Up to and including the line with "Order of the", please reproduce the lines below exactly, beginning with the first.

------ Data

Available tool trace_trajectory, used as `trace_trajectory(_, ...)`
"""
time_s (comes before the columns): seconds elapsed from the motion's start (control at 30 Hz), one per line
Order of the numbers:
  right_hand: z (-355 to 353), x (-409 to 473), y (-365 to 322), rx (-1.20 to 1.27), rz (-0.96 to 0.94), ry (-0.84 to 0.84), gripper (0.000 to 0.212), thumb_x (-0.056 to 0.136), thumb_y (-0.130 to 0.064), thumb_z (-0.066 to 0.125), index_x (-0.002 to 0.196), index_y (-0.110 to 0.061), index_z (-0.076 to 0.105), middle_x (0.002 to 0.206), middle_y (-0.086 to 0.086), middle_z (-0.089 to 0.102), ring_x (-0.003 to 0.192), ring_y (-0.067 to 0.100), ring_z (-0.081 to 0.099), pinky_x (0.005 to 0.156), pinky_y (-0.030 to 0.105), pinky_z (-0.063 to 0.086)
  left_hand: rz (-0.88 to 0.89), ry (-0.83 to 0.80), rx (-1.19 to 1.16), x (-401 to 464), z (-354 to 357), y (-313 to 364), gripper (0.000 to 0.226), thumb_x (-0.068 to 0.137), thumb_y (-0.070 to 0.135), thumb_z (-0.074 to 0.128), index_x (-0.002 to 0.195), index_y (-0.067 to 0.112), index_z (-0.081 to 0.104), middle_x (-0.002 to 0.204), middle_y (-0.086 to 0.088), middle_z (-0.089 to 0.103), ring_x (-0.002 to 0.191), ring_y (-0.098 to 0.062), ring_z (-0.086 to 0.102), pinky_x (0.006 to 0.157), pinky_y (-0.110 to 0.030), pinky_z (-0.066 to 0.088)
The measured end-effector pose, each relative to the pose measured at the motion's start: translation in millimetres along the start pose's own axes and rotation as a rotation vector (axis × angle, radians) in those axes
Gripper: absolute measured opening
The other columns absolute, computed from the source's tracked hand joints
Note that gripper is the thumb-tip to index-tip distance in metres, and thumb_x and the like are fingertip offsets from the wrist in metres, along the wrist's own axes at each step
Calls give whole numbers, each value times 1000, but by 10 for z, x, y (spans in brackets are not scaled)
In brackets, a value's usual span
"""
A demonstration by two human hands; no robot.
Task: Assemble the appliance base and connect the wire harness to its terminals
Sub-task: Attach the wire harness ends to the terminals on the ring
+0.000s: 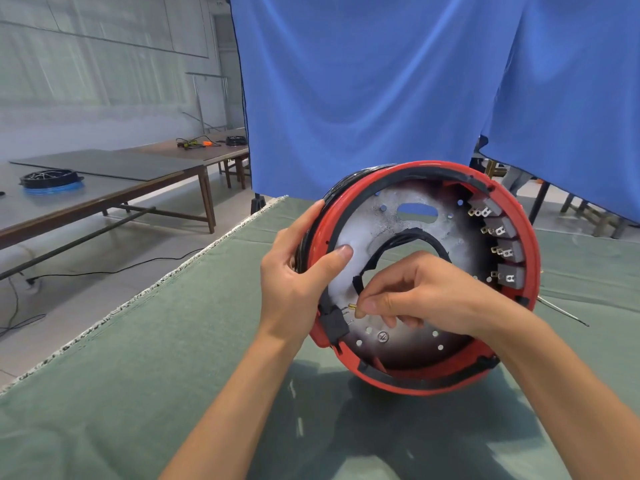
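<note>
A round red appliance base (530, 271) with a silvery metal plate inside stands tilted on its edge above the green table. My left hand (294, 282) grips its left rim, thumb pressed on the plate. A black wire harness (391, 242) loops across the plate. My right hand (415, 292) pinches a small brass connector (353, 307) on the harness end, right beside the pins of a black terminal block (334, 322) at the lower left rim. Several grey switch blocks (505, 251) with terminals line the right inner rim.
The green cloth-covered table (173, 358) has its edge running diagonally at the left. A thin rod-like tool (564, 313) lies on the cloth right of the base. A blue curtain (381, 81) hangs behind. Long tables (104, 188) with a black-and-blue base stand far left.
</note>
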State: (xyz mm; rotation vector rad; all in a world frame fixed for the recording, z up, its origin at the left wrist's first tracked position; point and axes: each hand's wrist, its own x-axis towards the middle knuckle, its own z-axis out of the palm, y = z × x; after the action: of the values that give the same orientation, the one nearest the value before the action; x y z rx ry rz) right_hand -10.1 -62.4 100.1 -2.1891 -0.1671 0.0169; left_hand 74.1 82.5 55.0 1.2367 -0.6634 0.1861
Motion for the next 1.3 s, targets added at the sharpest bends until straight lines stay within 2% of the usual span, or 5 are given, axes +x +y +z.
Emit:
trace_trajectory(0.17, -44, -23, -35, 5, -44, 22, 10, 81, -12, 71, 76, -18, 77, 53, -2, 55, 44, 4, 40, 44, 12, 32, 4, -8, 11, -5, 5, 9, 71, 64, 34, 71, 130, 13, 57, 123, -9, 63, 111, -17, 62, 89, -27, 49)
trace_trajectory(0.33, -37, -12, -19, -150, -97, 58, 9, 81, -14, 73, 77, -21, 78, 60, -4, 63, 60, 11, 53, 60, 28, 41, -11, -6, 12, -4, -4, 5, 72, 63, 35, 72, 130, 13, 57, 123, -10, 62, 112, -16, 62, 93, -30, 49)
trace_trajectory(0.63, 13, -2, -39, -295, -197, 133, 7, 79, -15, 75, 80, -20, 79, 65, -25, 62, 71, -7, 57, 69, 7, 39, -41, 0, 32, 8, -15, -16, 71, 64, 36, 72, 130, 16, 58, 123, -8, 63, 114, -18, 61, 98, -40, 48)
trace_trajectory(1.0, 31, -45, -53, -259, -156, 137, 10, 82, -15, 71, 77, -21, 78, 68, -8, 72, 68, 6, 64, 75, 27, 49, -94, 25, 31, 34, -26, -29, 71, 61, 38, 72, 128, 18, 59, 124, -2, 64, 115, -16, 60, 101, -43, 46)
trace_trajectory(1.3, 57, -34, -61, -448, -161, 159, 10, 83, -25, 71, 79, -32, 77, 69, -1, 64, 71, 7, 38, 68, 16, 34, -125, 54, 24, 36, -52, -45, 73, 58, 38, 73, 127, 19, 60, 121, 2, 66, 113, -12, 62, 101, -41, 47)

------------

Written response ->
Available tool trace_trajectory, used as `trace_trajectory(_, ...)`
"""
time_s (comes before the columns): seconds elapsed from the motion's start (control at 30 Hz), one per line
Order of the numbers:

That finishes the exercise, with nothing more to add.